*40*

185 34 19
                                    

Arcilla berkacak pinggang mendapati lelaki tinggi dengan membawa tas ransel dan banyak paperbag di tangan kanan-kirinya. Sedangkan sang lelaki hanya menampilkan senyum takut melihat Arcilla yang juga melotot.

"Aku jauh-jauh loh Arci kok gak disuruh duduk?"

"Siapa lagi yang nyuruh kesini?" Lelaki ini, Bagas, iya Bagas. Jam 10 pagi sudah mengebel pintu rumah Arcilla.

"Gak usah marah, aku khawatir sama kamu." Bagas mengerucutkan mulutnya berharap Arcilla luluh.

"Ck..Mas, aku gak suka kamu bolos kuliah. Kamu udah semester 7, lagi skripsi. Kan aku bilang, aku gapapa. Cuma luka disini doang." Arcilla menunjukan dahinya yang ditutup perban.

"Gak bisa Arci. Aku di Yogya gak akan tenang kalo gak ketemu kamu. Aku gak lama kok, lusa pulang." Arcilla menatap malas.

"Ya iya siapa suruh lama-lama?! Kalo bisa sore ini pulang!"

"Kamu ih ditengokin calon pacar kenapa judes gitu?" Tanpa dipersilahkan duduk Bagas duduk. Arcilla juga duduk di sebelah Bagas.

"Eh tante mana? Sepi di rumah?" tanya Bagas celingukan.

"Mama lagi belanja sama mba Cei. Biasa belanja bulanan sama ke pasar."

"Aku gak dibawain apa-apa dari Yogya?" tanya ketus Arcilla. Bagas malah terkekeh gemas.

"Tadi aja ngomel sekarang nanya oleh-oleh. Tuh 2 plastik jajanan buat kamu semua." Arcilla beralih ke paperbag yang di bawa Bagas. Mataya berbinar melihat banyak makanan yang dibawa.

"Assalamualikum.." Arcilla mendengar suara yang sangat familiar di telinganya.

Arka muncul membuka pintu sambil tersenyum manis tapi seketika senyumnya hilang mendapati Bagas membalas salamnya.

"Waalaikumsalam..."

Arcilla mencoba santai. Toh apa yang harus dikhawatirkan.

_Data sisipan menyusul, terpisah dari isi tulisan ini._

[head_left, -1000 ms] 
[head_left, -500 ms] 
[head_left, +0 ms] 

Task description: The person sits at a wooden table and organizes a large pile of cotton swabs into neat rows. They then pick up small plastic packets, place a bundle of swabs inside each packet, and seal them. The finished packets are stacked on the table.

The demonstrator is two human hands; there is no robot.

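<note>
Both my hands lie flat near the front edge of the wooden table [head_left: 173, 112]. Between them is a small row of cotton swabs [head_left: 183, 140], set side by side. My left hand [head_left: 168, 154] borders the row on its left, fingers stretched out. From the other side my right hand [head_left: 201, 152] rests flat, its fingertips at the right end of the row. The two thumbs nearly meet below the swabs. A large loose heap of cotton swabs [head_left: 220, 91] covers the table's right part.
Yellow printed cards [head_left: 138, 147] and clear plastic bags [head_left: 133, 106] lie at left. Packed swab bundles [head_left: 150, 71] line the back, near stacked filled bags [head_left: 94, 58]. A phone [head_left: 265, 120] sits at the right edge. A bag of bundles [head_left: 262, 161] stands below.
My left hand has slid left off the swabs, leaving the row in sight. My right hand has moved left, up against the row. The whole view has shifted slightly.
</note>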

"Kenapa Ga?" Arka mencoba mengatur napasnya yang tiba-tiba menjadi cepat.

"Ini Bunda ngasih elo kue." Arka menyerahkan titipan Bundanya ke Arcilla.

"Waaah..makasih ya bilangin tante."

"Ka...sini." Bagas menggeser duduknya. Bagas benar-benar polos. Arka terpaksa duduk di samping Bagas.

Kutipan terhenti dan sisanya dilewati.